Somos el tiempo que nos queda (Jordi Llavina )


01/04/2009

Cerca de mi casa hay un trigal, que por estas fechas se pone verde como un prado a orillas del Cantábrico. Para mí, la circularidad del tiempo tiene, entre otros, ese hermoso indicador. Son las ventajas de vivir en un entorno rural. Por otro lado, las lluvias abundantes de los últimos meses (tras la amenaza de la sequía) han llevado al campo la novedad de una auténtica epidemia de flores de rabanillo. Siembran de ese blanco verdoso los márgenes de las carreteras y alumbran con su gracia vulgar el suelo de los viñedos de cepas desnudas.

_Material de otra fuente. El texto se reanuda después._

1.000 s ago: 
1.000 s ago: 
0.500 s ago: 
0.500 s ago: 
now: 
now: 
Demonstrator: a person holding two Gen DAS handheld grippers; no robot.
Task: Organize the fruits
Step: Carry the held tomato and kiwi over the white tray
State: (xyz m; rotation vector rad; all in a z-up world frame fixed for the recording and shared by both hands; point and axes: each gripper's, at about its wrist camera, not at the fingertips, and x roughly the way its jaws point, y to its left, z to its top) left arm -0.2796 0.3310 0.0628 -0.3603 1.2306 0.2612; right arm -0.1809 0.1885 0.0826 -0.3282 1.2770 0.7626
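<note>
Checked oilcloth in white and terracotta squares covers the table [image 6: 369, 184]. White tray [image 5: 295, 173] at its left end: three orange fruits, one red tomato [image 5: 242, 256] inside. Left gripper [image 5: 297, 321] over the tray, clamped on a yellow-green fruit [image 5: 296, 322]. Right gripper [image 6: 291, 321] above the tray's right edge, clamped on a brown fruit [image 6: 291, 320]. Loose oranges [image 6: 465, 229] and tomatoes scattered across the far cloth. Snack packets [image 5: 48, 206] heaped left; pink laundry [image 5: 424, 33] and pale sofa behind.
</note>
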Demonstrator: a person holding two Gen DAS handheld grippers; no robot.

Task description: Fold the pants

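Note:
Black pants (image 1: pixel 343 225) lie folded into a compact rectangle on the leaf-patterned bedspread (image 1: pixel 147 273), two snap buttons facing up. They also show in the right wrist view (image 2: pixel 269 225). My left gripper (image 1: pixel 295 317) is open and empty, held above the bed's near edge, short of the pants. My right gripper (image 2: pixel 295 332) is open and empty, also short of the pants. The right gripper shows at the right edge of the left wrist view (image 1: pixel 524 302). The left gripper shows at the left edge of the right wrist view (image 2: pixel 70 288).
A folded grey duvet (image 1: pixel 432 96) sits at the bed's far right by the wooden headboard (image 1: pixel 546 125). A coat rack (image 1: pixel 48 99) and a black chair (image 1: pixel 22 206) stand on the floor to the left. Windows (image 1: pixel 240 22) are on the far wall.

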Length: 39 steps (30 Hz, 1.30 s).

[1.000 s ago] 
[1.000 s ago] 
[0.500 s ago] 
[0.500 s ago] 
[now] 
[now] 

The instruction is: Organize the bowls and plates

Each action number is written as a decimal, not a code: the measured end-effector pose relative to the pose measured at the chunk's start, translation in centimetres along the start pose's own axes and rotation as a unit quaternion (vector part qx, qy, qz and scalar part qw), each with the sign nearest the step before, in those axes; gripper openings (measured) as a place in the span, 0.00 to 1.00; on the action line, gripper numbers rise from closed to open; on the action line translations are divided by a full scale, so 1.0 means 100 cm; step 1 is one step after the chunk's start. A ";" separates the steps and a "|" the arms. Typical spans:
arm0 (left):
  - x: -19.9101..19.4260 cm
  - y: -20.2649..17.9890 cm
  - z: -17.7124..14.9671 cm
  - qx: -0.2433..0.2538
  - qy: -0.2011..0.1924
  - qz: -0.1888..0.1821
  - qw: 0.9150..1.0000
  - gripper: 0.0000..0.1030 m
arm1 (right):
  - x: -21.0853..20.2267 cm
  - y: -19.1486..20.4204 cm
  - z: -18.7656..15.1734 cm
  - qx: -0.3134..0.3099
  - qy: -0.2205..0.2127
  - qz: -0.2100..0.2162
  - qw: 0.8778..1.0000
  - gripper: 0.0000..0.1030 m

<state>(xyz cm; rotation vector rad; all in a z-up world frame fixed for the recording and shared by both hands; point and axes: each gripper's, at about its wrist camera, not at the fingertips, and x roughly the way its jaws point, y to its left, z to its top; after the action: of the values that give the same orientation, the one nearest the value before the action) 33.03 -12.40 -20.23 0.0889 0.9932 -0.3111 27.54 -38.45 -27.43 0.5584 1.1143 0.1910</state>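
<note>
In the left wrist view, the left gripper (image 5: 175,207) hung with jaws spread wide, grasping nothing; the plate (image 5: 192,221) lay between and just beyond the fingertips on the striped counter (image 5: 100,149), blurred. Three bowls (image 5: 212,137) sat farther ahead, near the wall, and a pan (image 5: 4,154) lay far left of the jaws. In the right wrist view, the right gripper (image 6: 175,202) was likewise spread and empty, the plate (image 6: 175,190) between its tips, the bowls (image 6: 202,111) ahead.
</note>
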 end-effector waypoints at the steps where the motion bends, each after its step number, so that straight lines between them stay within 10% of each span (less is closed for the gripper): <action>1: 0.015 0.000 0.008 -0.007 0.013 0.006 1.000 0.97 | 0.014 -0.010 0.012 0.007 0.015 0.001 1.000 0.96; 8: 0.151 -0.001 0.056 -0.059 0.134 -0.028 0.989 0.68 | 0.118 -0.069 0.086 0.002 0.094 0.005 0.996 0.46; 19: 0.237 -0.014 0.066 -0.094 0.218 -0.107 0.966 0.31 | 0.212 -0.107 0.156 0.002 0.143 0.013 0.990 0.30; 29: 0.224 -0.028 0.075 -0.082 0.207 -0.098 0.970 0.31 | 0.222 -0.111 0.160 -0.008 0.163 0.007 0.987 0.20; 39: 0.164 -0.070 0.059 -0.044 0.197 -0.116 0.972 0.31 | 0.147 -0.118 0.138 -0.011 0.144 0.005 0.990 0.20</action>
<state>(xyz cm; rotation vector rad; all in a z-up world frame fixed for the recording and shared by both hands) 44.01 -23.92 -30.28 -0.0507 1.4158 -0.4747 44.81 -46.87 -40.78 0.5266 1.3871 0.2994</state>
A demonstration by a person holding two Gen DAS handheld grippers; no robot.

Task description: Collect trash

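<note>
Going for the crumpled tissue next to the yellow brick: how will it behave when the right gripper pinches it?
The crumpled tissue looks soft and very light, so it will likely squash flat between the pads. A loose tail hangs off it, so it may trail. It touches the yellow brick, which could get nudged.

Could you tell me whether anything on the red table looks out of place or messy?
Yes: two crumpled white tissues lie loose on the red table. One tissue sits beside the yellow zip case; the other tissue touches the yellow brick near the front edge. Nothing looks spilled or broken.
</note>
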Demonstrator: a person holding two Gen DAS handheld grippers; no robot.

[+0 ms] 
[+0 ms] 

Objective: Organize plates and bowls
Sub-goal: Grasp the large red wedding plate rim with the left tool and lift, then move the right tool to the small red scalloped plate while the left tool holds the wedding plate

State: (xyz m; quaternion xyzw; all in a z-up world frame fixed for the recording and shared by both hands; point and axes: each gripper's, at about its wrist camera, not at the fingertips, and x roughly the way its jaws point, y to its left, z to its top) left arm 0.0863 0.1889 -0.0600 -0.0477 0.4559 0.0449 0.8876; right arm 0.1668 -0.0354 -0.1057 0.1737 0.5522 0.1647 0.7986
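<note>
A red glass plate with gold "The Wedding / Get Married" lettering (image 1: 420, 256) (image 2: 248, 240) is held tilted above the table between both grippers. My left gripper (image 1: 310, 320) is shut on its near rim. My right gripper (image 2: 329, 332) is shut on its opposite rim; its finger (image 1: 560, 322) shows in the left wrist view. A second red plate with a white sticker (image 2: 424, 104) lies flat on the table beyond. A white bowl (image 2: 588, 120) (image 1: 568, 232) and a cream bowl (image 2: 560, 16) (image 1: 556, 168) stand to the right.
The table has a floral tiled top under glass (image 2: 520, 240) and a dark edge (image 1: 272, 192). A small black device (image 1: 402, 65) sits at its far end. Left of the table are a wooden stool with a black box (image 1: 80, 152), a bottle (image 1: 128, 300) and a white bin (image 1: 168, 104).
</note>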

El filósofo Josep M. Esquirol acaba de publicar, en Paidós, un libro muy sugerente: El respirar dels dies. Una reflexió filosòfica sobre el temps i la vida.El autor aspira a no “simplificar la riqueza de la experiencia del tiempo (y de la vida)”. Así que procede explorando ese concepto amplio de la temporalidad. Lean la obra sin ninguna prisa, saboreando cada uno de sus capítulos, dedicados a nuestros distintos tiempos concebibles (lo de “nuestros” quizás resulte excesivo: el tiempo huye, aunque el autor consigue dar la vuelta a esa tragedia elemental y observarla desde un punto de vista sin duda esperanzador).

En la película Dans la ville Blanche, de Alain Tarner, recuerdo una escena en la que aparece un café presidido por un reloj cuyas agujas avanzan al revés. Y todo, en esa Lisboa del filme, transcurre como si el tiempo se hubiera detenido, por no decir muerto. El ensayo de Esquirol llega en un momento de crisis en que nuestra relación con el tiempo también cambiará. Hemos vivido a toda prisa. En palabras de Pau Virilo , “hemos dado más importancia al movimiento que a la forma”, lo cual “ significa cambiar la función del día y de la luz”. Esquirol parte de los mimbres esenciales: el ritmo del día, los ritmos más amplios (el estacional), y va progresando en la “construcción mental” del tiempo, en su irreversibilidad. Analiza toda la fraseología popular al respecto : matamos el tiempo, lo pasamos, intentamos ganar algo de él…. Va convocando a los filósofos que han reflexionado sobre la cuestión: Nietzsche, Jankélévitch, Heidegger. Fija el alcance del clásico carpe diem. “La consciencia de la muerte nos ayuda a descubrir la seriedad de la vida”. Somos el tiempo que nos queda, escribió Caballero Bonald. Reflexionando a fondo acerca del tiempo, Esquirol nos propone apurarlo, aprovecharlo.